# Brief
Check each line below for "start" and report how many have it, nothing else.
-------- Raw data
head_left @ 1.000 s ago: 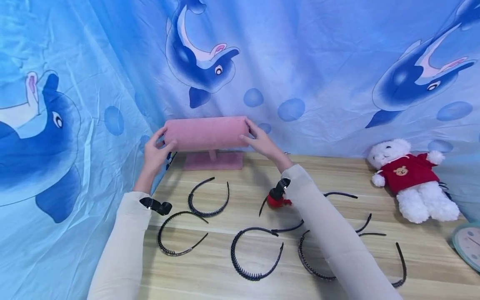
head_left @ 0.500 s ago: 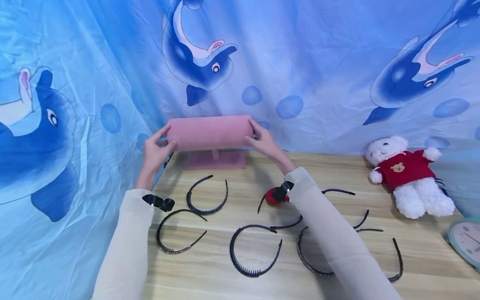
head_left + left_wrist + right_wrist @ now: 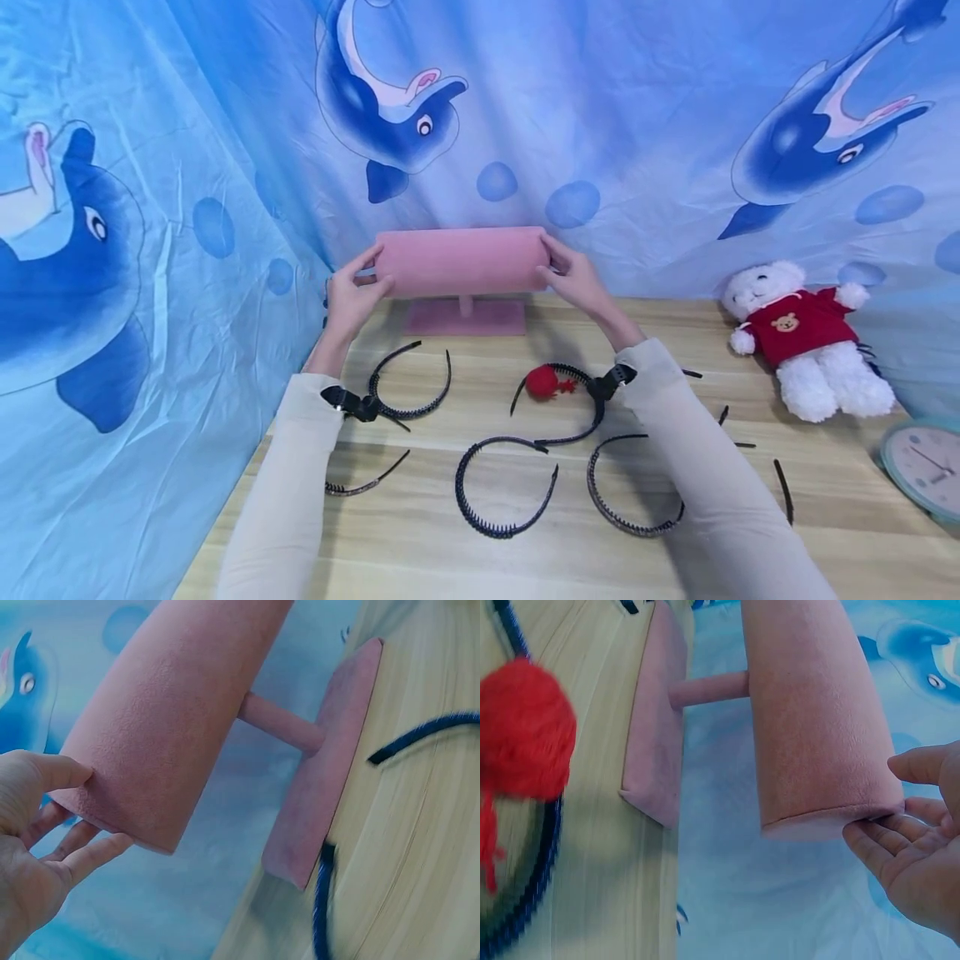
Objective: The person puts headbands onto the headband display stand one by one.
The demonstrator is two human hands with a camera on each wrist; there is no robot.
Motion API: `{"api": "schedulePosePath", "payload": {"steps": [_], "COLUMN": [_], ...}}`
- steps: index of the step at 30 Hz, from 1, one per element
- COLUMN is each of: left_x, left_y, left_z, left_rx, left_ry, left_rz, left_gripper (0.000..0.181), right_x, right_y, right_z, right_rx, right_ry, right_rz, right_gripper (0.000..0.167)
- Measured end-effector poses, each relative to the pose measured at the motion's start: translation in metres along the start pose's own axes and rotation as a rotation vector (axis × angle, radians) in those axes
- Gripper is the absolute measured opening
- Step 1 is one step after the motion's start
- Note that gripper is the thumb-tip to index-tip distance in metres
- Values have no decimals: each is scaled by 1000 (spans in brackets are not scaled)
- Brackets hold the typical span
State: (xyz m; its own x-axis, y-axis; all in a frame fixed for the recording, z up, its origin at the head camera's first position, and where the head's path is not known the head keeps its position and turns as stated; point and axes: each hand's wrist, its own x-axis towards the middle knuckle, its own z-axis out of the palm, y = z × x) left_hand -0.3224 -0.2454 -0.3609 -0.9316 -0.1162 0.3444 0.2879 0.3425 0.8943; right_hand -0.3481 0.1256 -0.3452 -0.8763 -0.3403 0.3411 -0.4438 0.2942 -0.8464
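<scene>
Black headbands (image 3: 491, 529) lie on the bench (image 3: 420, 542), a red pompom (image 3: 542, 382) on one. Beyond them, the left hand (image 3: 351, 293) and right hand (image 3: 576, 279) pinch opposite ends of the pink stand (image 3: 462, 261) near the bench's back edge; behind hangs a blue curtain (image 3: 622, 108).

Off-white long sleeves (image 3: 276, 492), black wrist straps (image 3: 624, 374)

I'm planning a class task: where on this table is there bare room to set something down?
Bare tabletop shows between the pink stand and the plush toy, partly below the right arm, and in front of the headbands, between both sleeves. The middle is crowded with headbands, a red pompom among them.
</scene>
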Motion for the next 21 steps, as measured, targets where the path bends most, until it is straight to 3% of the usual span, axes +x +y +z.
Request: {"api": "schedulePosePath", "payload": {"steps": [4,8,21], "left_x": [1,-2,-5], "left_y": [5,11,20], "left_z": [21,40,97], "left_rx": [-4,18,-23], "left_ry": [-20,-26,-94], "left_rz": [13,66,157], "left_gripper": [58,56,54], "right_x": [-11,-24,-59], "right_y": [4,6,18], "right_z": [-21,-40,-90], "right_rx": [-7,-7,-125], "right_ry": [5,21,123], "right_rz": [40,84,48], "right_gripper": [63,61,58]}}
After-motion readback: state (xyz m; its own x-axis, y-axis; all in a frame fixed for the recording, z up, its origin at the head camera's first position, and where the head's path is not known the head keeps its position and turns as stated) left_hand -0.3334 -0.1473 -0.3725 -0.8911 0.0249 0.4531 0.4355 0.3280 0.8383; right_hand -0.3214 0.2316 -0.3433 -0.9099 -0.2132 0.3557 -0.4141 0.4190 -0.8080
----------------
# Result
2